TASK OBJECTIVE: Every line from the beginning of the records below up to the one holding "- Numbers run" should be quoted exactly; leave out the rest.

PROVIDED RECORDS:
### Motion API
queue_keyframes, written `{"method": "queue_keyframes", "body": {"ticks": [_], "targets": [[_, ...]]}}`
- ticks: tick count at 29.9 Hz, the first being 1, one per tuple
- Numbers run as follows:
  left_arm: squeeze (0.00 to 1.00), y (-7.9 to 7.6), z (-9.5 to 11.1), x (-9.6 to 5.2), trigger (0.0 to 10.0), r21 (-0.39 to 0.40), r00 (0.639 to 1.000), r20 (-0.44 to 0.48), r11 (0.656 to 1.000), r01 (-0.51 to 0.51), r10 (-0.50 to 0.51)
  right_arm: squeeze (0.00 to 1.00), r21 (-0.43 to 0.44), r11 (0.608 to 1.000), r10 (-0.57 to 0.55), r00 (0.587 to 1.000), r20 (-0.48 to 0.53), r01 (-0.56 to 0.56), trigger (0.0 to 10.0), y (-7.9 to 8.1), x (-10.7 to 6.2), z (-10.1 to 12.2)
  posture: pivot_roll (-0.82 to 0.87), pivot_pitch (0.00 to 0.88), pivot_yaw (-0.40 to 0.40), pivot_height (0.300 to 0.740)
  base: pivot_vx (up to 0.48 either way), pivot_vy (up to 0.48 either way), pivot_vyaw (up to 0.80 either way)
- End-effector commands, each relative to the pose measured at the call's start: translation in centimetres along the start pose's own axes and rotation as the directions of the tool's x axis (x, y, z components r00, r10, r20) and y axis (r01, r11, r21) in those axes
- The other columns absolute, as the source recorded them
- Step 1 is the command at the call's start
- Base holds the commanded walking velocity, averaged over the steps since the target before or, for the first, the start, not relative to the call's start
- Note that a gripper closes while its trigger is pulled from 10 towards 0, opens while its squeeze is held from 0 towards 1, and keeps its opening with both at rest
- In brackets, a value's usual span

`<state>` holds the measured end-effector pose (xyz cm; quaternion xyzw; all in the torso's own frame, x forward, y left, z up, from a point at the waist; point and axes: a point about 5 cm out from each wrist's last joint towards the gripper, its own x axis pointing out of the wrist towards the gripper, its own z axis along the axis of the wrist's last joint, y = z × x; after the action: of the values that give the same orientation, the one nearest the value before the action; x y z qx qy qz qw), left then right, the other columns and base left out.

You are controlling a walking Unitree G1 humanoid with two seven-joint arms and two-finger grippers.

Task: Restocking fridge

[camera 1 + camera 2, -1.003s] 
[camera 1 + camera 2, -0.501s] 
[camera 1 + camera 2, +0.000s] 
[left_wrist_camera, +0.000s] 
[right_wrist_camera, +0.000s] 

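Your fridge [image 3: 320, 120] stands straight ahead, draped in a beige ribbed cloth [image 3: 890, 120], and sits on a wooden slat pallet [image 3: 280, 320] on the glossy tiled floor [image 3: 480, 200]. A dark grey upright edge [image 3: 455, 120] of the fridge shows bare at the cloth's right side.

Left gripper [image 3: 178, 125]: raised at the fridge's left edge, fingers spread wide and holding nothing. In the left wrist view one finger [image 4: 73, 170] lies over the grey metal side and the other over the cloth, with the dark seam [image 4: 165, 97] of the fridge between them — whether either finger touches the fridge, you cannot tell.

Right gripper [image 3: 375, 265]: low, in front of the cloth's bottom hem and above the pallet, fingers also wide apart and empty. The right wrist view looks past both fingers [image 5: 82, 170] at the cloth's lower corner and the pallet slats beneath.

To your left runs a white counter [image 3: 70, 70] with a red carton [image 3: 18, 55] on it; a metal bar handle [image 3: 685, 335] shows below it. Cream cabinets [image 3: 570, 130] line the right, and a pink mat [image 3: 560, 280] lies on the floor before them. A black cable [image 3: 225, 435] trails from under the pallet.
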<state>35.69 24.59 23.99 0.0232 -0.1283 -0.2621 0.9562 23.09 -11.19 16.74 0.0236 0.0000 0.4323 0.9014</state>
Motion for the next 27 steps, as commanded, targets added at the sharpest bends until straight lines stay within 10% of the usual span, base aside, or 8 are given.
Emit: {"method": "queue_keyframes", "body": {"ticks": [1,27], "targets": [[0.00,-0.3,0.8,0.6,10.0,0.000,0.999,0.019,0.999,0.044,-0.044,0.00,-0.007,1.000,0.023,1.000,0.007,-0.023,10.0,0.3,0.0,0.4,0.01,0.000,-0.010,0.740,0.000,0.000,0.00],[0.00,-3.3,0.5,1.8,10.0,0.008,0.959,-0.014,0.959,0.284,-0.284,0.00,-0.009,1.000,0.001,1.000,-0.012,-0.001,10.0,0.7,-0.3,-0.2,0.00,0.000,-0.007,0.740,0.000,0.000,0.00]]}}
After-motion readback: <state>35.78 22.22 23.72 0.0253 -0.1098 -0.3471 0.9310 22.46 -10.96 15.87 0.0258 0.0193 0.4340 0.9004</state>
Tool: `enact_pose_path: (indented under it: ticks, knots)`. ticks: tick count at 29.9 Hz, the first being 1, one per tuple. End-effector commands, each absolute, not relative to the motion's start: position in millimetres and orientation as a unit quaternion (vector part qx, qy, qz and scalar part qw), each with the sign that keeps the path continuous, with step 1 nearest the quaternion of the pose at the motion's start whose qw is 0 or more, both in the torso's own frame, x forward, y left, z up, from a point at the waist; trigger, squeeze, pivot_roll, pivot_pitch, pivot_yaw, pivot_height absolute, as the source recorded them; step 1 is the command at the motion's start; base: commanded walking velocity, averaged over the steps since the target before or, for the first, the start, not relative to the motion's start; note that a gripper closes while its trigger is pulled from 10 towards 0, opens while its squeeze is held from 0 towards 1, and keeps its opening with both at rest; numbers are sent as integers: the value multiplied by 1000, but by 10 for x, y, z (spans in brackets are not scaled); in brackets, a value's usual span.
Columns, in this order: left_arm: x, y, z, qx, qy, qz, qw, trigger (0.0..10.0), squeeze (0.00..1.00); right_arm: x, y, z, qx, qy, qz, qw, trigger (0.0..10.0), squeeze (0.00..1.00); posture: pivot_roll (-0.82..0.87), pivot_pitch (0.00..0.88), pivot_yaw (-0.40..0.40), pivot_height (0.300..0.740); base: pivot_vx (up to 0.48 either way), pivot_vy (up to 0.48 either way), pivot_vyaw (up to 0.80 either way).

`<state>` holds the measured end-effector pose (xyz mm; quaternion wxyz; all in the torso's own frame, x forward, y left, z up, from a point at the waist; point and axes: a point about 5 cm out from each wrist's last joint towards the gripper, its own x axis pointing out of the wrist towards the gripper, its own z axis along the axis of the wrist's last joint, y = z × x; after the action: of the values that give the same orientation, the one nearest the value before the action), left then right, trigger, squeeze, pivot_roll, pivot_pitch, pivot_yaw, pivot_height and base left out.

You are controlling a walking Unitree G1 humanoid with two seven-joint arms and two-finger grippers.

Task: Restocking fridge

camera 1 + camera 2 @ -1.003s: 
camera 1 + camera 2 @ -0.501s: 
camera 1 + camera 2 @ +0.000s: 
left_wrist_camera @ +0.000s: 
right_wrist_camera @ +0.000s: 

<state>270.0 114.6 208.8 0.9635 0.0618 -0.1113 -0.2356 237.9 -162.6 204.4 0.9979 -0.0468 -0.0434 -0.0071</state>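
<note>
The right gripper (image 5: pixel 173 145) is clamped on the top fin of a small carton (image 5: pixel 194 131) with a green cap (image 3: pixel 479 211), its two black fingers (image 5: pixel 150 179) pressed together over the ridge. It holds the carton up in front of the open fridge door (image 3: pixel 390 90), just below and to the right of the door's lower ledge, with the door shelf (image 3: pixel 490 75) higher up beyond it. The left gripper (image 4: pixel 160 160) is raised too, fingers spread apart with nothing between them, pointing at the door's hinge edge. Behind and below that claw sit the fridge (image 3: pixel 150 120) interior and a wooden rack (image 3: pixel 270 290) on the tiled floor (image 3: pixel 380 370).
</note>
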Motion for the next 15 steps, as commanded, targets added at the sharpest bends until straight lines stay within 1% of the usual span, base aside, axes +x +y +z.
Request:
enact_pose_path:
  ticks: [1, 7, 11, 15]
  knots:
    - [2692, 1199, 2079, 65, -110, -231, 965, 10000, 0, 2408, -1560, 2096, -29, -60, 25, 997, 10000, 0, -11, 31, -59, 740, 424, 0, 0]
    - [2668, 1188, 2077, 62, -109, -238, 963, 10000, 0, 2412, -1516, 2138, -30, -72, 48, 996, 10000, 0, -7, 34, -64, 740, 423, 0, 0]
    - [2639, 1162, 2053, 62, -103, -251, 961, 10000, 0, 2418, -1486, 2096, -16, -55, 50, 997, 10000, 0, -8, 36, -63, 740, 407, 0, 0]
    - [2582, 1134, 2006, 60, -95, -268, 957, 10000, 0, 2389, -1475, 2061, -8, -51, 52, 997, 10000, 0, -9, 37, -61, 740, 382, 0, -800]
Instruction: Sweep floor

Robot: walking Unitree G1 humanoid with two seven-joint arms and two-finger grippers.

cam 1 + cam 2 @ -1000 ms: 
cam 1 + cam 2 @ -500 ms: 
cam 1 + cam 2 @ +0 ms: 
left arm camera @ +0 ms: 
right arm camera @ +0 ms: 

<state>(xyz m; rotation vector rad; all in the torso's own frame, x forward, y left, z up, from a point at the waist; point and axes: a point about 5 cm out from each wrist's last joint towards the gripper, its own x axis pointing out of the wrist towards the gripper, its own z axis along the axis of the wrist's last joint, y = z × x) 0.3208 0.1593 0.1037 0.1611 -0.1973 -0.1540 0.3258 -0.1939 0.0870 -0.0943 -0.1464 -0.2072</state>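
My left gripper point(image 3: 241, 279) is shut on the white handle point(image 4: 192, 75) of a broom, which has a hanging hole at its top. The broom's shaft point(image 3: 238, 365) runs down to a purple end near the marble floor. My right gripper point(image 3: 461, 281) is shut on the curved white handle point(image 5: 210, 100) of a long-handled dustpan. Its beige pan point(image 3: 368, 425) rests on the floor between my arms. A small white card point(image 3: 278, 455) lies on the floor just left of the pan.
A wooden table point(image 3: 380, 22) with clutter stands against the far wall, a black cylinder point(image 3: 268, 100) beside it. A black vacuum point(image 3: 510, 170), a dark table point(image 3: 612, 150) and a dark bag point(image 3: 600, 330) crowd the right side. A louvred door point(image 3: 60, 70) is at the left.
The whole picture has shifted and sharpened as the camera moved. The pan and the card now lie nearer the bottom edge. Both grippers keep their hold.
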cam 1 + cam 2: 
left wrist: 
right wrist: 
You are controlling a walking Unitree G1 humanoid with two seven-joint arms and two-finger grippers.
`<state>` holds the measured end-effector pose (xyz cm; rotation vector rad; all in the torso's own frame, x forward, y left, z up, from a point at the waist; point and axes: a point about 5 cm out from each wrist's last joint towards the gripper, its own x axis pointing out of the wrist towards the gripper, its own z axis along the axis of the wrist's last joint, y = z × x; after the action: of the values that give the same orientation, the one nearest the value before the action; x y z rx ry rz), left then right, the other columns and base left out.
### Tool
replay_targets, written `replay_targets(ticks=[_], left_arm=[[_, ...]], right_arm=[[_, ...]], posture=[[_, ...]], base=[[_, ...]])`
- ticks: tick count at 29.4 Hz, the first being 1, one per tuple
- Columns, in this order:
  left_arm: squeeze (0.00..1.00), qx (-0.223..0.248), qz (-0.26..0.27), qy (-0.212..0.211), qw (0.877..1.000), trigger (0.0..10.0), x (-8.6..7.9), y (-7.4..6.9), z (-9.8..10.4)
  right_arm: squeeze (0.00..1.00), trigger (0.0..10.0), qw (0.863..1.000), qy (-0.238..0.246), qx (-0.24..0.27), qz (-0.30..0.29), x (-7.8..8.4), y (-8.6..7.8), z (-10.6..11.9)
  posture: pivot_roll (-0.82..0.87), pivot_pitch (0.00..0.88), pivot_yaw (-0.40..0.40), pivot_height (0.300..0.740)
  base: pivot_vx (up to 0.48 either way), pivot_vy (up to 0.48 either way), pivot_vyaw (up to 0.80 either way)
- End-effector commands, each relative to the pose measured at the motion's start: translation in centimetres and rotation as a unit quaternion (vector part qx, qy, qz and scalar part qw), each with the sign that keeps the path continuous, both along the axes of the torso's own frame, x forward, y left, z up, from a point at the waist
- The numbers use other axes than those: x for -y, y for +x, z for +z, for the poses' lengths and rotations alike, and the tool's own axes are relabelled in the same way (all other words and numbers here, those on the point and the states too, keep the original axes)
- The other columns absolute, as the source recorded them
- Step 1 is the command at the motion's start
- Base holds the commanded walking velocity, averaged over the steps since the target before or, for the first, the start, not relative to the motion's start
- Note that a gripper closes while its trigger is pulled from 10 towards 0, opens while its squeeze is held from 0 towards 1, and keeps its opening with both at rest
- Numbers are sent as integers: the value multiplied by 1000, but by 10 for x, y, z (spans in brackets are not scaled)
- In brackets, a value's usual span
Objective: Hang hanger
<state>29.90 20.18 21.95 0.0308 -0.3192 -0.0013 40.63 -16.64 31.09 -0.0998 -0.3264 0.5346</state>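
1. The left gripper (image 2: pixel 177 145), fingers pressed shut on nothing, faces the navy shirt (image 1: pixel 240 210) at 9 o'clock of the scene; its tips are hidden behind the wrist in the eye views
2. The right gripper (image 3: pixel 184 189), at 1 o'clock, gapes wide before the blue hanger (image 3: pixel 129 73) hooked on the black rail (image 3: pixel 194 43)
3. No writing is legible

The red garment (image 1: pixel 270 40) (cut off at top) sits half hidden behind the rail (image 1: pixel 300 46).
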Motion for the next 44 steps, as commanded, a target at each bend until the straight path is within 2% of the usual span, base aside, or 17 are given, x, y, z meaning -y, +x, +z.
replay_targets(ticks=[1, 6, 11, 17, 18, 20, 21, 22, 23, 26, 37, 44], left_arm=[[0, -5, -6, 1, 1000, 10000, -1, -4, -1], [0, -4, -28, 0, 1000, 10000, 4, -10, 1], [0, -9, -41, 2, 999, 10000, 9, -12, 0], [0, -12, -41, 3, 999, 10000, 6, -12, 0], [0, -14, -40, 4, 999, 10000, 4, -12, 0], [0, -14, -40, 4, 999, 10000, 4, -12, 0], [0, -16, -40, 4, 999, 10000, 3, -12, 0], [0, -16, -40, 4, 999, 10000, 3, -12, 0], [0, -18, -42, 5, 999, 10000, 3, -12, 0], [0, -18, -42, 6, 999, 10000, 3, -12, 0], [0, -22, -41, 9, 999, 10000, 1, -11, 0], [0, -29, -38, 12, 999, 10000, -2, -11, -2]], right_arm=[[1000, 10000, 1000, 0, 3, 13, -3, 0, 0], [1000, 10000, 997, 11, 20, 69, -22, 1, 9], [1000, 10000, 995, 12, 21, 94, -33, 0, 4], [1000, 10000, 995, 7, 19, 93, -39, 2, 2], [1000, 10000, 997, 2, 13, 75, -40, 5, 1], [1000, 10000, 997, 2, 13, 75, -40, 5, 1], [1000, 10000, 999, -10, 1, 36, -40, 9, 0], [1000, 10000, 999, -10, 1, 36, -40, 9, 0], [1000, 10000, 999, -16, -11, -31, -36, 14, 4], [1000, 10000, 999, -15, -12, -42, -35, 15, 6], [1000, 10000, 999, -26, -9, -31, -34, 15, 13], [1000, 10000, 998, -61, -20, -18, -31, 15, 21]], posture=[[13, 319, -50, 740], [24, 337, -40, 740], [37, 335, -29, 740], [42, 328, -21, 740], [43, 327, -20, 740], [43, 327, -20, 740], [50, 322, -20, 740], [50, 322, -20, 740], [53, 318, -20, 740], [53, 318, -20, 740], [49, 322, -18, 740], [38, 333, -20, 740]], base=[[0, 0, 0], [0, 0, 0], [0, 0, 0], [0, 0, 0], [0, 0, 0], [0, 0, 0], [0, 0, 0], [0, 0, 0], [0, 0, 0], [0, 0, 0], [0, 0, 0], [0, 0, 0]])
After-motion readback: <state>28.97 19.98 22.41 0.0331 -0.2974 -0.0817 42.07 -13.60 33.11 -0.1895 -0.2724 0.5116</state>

SOLUTION TO THIS TASK:
### Motion API
queue_keyframes, written `{"method": "queue_keyframes", "body": {"ticks": [_], "targets": [[_, ...]]}}`
- ticks: tick count at 29.9 Hz, the first being 1, one per tuple
- Numbers run as follows:

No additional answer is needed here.